■ EXERCISE AIM: A word-for-word retyping of the listing below is required, with the pictures dropped.

=== MATERIAL PROVIDED ===

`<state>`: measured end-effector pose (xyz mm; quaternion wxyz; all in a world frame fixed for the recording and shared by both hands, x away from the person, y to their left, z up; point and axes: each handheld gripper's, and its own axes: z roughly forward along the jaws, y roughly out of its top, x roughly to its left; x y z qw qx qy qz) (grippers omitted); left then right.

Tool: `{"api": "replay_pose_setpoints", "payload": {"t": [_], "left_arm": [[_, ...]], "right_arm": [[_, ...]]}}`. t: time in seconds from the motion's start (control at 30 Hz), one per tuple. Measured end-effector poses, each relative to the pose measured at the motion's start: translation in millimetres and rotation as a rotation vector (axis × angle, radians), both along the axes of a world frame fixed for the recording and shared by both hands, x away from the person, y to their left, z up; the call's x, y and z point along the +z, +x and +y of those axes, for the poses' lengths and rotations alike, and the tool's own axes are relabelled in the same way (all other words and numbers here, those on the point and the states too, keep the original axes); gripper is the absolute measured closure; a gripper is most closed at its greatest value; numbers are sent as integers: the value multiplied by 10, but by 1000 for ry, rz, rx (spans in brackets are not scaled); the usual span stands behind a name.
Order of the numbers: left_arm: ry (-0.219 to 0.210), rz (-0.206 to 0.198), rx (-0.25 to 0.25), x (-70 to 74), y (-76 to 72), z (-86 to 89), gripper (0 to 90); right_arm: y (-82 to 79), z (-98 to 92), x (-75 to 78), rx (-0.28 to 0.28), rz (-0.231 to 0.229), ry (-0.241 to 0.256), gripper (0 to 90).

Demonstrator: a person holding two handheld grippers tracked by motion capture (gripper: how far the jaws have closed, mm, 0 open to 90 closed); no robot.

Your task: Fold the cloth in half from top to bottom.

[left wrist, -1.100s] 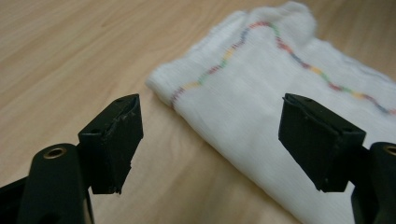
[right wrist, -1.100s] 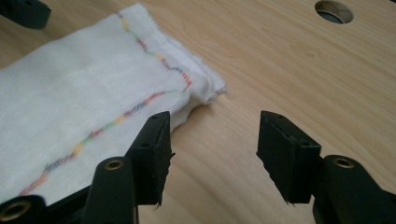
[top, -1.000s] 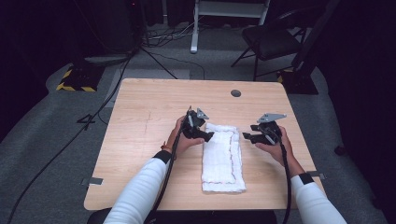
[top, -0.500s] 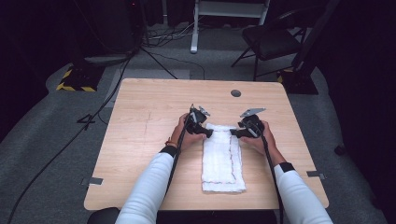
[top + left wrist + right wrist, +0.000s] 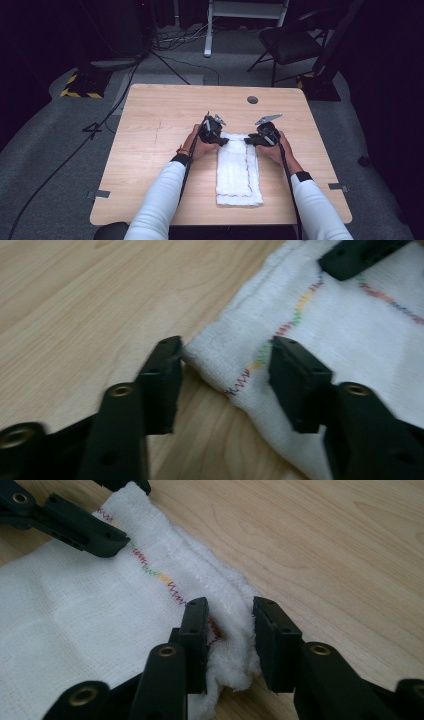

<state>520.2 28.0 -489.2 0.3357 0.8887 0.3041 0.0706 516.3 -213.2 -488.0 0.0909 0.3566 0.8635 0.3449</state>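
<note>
A white folded towel (image 5: pixel 239 172) with a multicoloured stitched hem lies lengthwise on the wooden table (image 5: pixel 160 125). My left gripper (image 5: pixel 220 140) sits at its far left corner. In the left gripper view that gripper (image 5: pixel 227 347) is open, its jaws straddling the towel (image 5: pixel 350 330) corner. My right gripper (image 5: pixel 248 141) is at the far right corner. In the right gripper view it (image 5: pixel 230 607) is shut on bunched fabric of the towel (image 5: pixel 75 615). The left gripper's jaws (image 5: pixel 75 527) rest on the cloth farther off.
A round cable hole (image 5: pixel 252 99) sits in the table's far right area. Bare wood lies left, right and beyond the towel. A black chair (image 5: pixel 295 42) and a stand with cables are on the floor behind the table.
My right gripper has moved left and forward onto the towel's far right corner and pinched it. The left gripper has stayed at the far left corner.
</note>
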Motion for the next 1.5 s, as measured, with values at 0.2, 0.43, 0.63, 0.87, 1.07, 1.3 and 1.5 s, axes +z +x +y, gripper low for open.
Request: {"api": "replay_pose_setpoints", "payload": {"t": [0.2,0.43,0.63,0.87,1.07,1.3,1.5], "left_arm": [[19,-7,-25,28,18,-50,755],[60,-86,15,135,61,-130,815],[48,-162,24,381,71,-114,827],[30,-233,11,669,22,-108,830],[1,-264,-12,823,-67,-68,830],[-35,-267,-76,830,-269,-5,830],[-28,-274,-126,764,-444,37,830]], "right_arm": [[-23,49,17,13,-25,-29,804],[-6,84,108,-30,-126,-74,820],[-11,62,320,-44,-218,-54,822],[-54,11,596,-61,-293,-20,824],[-144,-16,750,-52,-334,8,826],[-372,-90,773,3,-351,37,826],[-558,-129,702,61,-333,43,826]]}}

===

■ RESPONSE BOX:
`<state>`: measured end-effector pose (xyz mm; quaternion wxyz; all in a world frame fixed for the recording and shared by both hands, x away from the person, y to their left, z up; point and axes: each handheld gripper's, and its own axes: z roughly forward along the jaws, y roughly out of its top, x roughly to its left; x y z qw qx qy qz) (grippers omitted); left then right.

Tool: `{"api": "replay_pose_setpoints", "payload": {"t": [_], "left_arm": [[_, ...]], "right_arm": [[_, ...]]}}`. t: time in seconds from the motion's start (control at 30 Hz), one per tuple. Measured end-effector poses, each relative to the pose measured at the motion's start: translation in millimetres and rotation as a rotation vector (axis × angle, radians), both along the axes of a world frame fixed for the recording and shared by both hands, x away from the person, y to their left, z up; the call's x, y and z point along the +z, +x and +y of those axes, for the poses' lengths and rotations alike, and the tool's own axes are relabelled in the same way (all other words and numbers here, those on the point and the states too, keep the original axes); gripper is the absolute measured closure; a gripper is most closed at its greatest value; numbers are sent as integers: the value multiplied by 10, but by 1000 for ry, rz, rx (spans in brackets are not scaled); the usual span stands behind a name.
Order of the numbers: left_arm: ry (-0.219 to 0.210), rz (-0.206 to 0.198), rx (-0.25 to 0.25), x (-70 to 74), y (-76 to 72), z (-86 to 89), gripper (0 to 90); right_arm: y (-82 to 79), z (-98 to 92), x (-75 to 78), rx (-0.28 to 0.28), rz (-0.231 to 0.229), ry (-0.241 to 0.256), gripper (0 to 90).

Demonstrator: a person holding two handheld grippers tracked by motion capture (gripper: how far the jaws have closed, mm, 0 open to 90 closed); no robot.

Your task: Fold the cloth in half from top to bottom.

[left wrist, -1.100s] 
[right wrist, -1.100s] 
[top, -1.000s] 
[top, -0.500s] 
[top + left wrist + right wrist, +0.000s] 

<state>520.2 28.0 -489.2 0.3357 0.8887 0.3041 0.0706 516.3 -213.2 -488.0 0.0909 0.3566 0.8635 0.3449</state>
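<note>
A white folded towel (image 5: pixel 239 172) with a multicoloured stitched hem lies lengthwise on the wooden table (image 5: pixel 160 125). My left gripper (image 5: pixel 220 140) sits at its far left corner. In the left gripper view that gripper (image 5: pixel 227 347) is open, its jaws straddling the towel (image 5: pixel 350 330) corner. My right gripper (image 5: pixel 248 141) is at the far right corner. In the right gripper view it (image 5: pixel 230 607) is shut on bunched fabric of the towel (image 5: pixel 75 615). The left gripper's jaws (image 5: pixel 75 527) rest on the cloth farther off.
A round cable hole (image 5: pixel 252 99) sits in the table's far right area. Bare wood lies left, right and beyond the towel. A black chair (image 5: pixel 295 42) and a stand with cables are on the floor behind the table.
My right gripper has moved left and forward onto the towel's far right corner and pinched it. The left gripper has stayed at the far left corner.
</note>
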Motion for the next 1.5 s, as measured, with values at 0.2, 0.43, 0.63, 0.87, 1.07, 1.3 and 1.5 s, axes +z +x +y, gripper low for open.
Request: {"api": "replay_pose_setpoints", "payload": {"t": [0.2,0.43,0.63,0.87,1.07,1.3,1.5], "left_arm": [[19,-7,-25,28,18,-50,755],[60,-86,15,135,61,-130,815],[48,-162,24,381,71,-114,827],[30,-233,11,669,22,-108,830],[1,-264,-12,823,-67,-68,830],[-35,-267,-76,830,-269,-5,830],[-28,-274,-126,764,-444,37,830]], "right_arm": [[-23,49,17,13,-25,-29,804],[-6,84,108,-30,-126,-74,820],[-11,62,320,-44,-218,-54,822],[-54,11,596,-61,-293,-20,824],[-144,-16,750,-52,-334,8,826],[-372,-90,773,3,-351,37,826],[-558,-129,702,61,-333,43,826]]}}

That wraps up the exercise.